Mice received intra-tibial injection of above-mentioned 25 μl PGC1β-OT1 siRNA or control siRNA solution, twice with an interval of 2 weeks. The other side tibia was injected with an equal volume of PBS alone. Tissues were collected after sacrifice at day 3 and day 30 post-injection. For day 3 samples, MSCs were collected from tibias and femurs, and then grown on a 10-cm dish for 48 h, followed by RNA isolation and qRT-PCR. For day 30 samples, tibias were harvested, fixed in 10% formalin for 3 days, and decalcified in 14% Ethylenediaminetetraacetic acid (EDTA) for 14 days, followed by embedding in paraffin. Five-micrometer-thick longitudinally oriented bone sections were stained with hematoxylin and eosin (H/E). The region of interest selected for analysis is 1 mm in length from 100 μm below the growth plate in proximal tibial metaphysis to determine the number and area of adipocytes and number of osteocalcin-positive osteoblasts.

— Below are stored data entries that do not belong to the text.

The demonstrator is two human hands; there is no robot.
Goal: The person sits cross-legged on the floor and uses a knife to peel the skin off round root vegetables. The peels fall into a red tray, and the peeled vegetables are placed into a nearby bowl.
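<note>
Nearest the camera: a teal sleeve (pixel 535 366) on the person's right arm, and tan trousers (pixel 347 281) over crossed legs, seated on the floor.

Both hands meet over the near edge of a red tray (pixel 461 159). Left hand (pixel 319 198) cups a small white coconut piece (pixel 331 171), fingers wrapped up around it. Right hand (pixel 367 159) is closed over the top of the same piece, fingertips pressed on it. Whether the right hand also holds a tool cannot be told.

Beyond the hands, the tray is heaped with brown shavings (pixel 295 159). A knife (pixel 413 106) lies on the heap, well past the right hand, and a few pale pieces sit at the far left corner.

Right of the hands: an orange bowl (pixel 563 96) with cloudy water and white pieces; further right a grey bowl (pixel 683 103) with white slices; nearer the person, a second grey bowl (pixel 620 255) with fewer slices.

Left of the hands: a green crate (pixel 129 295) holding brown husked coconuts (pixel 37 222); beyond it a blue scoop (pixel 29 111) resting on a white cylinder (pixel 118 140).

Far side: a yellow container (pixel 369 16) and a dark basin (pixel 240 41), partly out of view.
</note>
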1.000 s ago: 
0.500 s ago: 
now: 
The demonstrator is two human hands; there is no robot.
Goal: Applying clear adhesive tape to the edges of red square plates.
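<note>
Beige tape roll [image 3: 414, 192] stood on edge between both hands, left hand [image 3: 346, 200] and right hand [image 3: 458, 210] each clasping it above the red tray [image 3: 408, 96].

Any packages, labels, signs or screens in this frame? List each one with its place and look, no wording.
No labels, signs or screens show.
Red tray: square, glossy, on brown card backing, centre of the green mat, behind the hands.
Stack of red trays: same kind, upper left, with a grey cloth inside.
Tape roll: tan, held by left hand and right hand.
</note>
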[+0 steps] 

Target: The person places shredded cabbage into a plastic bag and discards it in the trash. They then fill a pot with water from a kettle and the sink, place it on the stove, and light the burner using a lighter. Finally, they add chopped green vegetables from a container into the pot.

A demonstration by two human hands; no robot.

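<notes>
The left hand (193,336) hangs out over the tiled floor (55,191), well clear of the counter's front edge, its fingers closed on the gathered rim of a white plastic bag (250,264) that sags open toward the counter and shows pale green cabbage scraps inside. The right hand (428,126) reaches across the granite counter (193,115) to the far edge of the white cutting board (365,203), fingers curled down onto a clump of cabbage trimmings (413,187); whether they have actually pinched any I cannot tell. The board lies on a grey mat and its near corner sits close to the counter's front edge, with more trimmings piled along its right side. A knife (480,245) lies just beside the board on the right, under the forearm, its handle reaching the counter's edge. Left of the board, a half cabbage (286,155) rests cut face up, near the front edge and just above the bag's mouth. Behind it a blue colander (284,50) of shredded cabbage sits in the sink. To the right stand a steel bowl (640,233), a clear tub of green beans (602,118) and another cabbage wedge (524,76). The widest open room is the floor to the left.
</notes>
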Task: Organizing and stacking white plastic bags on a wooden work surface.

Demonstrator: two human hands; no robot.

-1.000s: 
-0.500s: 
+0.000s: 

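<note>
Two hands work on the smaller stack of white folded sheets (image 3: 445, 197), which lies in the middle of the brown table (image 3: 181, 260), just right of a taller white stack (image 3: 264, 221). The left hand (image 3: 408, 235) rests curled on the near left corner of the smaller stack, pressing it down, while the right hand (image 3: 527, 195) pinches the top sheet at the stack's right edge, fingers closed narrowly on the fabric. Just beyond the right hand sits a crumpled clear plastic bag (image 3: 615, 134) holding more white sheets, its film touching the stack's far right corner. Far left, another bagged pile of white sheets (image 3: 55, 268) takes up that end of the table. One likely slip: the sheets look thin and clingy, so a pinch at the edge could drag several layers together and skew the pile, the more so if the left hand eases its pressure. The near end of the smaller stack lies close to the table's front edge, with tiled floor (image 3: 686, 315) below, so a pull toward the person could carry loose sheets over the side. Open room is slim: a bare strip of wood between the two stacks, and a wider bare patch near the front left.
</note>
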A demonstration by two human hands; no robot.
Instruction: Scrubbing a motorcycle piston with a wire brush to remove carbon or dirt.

Immunohistochemical staining

Immunohistochemical staining was performed as previously described with minor modification [46]. In brief, bone sections were digested with 0.05% trypsin at 37 °C for 20 min for antigen retrieval, and then incubated with primary antibody against osteocalcin (Proteintech, Wuhan, China) at 4 °C overnight. Subsequently, an HRP-DAB system (Proteintech, Wuhan, China) was used to detect the immunoactivity, followed by counterstaining with hematoxylin.

Bioinformatics analysis

miRNA binding sites on PGC1β-OT1 were predicted using a web-based program RNAhydrid (https://bibiserv.cebitec.uni-bielefeld.de/rnahybrid/). Transcription potential measurement was performed using CPC (http://cpc.cbi.pku.edu.cn/).

Western blot analysis

Cells were lysed, and proteins were separated by SDS-PAGE and transferred onto nitrocellulose membranes. The membranes were incubated overnight with primary antibodies including rabbit mAbs by Abcam (Cambridge, MA, USA): anti-C/EBPa, and anti-ALP; rabbit mAb by Cell Signaling Technology (Danvers, MA, USA): anti-PPARγ; mouse mAb by MBL (Nagoya, Japan): anti-Runx2; rabbit polyclonal antibody by Abcam: anti-osterix and anti-KDM6B; rabbit polyclonal antibodies by Proteintech (Wuhan, China): anti-aP2 and anti-β-actin. Then the membranes were incubated with the corresponding horseradish peroxide-labeled IgG (1:3000) for 2 h. Finally chemiluminescence reagent (Advansta, Menlo Park, CA, USA) was used to visualize the results.

Oil red O staining

Fully differentiated adipocytes were fixed in 4% paraformaldehyde for 10 min. The samples were washed with water and then stained in 60% saturated oil red O solution for 5 min. For oil red O quantification, isopropanol was added to dissolve the stain and light absorbance was measured at 520 nm.

ALP staining

Cells cultured for 14 d were fixed in 10% formalin for 10 min and stained with the 1-Step nitroblue tetrazolium (NBT)/5-bromo-4-chloro-3-indolyl phosphate (BCIP) staining kit (Pierce, Thermo Scientific, Rockford, IL, USA) for 15 min.

Statistical analysis

Data are expressed as the mean ± SD. For the relative mRNA, miRNA, protein and luciferase activity quantification, the means of the control groups are set to 1. For two-group comparison, Student’s t test was performed. For multiple-group comparison, one-way ANOWA analysis was performed. If the one-way ANOVA was significant, a post-hoc comparison was performed using the Newman−Keuls test. A p value of <0.05 was considered to be statistically significant.